Weather & Crop Outlook
La météo reste un risque crucial à moyen terme, en particulier aux États‑Unis et en Argentine. Avec la récolte argentine 2025/26 en grande partie achevée et les semis 2026/27 prévus à partir de septembre, l’attention se portera de plus en plus sur les régimes de précipitations et de températures pendant le semis et les premiers stades végétatifs. Tout écart par rapport aux conditions actuellement jugées favorables pourrait rapidement remettre en cause les prévisions de production très élevées publiées par Rosario.
Dans l’hémisphère Nord, la météo de fin de campagne dans la Corn Belt américaine et dans certaines régions d’Europe influencera encore le potentiel de rendement, mais la fenêtre pour des chocs de production majeurs se referme progressivement. En l’absence de surprise météorologique significative, le marché devrait considérer les hypothèses de rendement actuelles comme globalement stables, l’attention fondamentale se déplaçant davantage vers la demande, les exportations et la logistique.
Trading Outlook
- Biais à court terme : Latéral à légèrement haussier. Des stocks américains plus serrés et une forte demande d’exportation militent contre une correction profonde, mais l’abondance de l’offre en Amérique du Sud et en mer Noire limite le potentiel de hausse.
- Producteurs (UE/US) : Envisager de renforcer progressivement les ventes à terme sur les phases de hausse pour 2026/27, en particulier lorsque les primes au comptant locales sont élevées par rapport aux contrats à terme, tout en conservant un certain volume non couvert en cas de perturbations météo ou logistiques.

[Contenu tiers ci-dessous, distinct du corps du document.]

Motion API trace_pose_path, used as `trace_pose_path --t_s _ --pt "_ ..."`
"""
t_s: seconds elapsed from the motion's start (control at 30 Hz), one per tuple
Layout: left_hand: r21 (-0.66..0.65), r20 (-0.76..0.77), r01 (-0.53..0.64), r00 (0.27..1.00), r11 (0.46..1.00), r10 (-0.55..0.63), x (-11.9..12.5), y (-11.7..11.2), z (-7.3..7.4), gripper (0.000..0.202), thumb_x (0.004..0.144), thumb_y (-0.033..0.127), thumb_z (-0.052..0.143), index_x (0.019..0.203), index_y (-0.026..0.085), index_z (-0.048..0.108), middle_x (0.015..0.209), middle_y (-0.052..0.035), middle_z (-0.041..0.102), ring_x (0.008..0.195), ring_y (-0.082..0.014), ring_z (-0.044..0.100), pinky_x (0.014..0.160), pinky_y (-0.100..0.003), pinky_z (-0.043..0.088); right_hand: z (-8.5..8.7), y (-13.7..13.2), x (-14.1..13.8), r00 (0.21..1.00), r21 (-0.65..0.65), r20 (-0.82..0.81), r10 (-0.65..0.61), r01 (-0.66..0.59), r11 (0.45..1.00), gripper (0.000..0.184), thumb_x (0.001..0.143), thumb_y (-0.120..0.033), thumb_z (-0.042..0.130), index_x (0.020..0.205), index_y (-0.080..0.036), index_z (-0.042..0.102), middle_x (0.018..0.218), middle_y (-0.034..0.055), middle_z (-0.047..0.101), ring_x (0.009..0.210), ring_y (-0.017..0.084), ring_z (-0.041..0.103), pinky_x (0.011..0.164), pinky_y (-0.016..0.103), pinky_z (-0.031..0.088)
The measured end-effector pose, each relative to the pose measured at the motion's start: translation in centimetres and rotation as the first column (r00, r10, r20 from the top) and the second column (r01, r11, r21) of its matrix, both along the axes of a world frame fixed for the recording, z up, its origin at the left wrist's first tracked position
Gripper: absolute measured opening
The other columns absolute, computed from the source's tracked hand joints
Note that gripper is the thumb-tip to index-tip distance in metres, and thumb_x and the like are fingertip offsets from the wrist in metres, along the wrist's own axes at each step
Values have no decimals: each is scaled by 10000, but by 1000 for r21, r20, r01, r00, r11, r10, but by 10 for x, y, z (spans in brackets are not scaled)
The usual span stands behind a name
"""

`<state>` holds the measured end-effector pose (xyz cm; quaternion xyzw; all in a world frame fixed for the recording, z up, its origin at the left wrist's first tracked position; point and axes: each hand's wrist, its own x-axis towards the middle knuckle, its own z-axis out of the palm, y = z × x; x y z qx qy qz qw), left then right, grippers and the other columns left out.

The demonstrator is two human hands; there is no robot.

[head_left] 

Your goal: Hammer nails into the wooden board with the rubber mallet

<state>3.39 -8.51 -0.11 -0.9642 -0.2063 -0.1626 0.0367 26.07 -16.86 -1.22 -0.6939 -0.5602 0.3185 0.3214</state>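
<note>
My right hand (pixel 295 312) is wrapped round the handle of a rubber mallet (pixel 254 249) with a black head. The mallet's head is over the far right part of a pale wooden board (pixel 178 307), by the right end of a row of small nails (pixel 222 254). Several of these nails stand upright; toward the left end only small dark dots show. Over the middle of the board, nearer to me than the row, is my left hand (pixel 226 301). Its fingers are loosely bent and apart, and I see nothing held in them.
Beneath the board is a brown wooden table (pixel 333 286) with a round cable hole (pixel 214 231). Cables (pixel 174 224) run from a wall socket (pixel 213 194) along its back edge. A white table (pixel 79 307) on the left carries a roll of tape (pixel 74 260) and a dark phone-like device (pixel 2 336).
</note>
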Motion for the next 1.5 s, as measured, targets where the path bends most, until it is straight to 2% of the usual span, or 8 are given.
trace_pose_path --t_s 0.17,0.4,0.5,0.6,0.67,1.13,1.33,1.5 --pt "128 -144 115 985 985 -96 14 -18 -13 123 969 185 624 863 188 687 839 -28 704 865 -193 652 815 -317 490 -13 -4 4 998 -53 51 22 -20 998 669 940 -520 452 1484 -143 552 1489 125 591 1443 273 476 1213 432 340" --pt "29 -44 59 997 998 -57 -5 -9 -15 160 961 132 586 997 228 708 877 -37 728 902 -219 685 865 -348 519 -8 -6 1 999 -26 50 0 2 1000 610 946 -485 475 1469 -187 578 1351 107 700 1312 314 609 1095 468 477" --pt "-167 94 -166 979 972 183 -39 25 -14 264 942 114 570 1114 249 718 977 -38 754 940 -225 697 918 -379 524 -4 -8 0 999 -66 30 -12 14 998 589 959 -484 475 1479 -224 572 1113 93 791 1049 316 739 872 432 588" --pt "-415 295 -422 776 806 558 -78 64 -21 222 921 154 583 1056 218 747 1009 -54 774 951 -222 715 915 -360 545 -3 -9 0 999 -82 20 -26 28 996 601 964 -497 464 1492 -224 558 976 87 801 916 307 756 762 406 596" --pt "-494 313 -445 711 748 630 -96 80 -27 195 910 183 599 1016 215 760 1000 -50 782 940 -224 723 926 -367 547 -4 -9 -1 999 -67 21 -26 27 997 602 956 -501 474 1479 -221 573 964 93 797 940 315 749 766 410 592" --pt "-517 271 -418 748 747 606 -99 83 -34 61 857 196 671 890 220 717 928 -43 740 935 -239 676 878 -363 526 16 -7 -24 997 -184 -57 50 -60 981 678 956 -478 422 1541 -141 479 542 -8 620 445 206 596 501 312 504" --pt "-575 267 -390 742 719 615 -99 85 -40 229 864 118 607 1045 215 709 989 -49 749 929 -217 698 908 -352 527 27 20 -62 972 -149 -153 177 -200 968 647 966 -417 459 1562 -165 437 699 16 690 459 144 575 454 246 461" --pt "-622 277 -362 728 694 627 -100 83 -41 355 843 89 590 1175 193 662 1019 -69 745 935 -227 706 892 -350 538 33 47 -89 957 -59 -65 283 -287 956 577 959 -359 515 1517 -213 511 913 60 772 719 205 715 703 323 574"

- Consommateurs (alimentation animale, éthanol) : Profiter de la phase actuelle de consolidation pour sécuriser une partie de la couverture sur T4 2026–T2 2027. Mettre l’accent sur la flexibilité des origines, les offres ukrainiennes et argentines restant compétitives par rapport aux approvisionnements domestiques.
- Spéculateurs : Les stratégies de trading en range autour des niveaux actuels des contrats à terme restent adaptées, avec une légère préférence pour des achats sur repli au vu du profil de stocks de clôture plus faibles aux États‑Unis.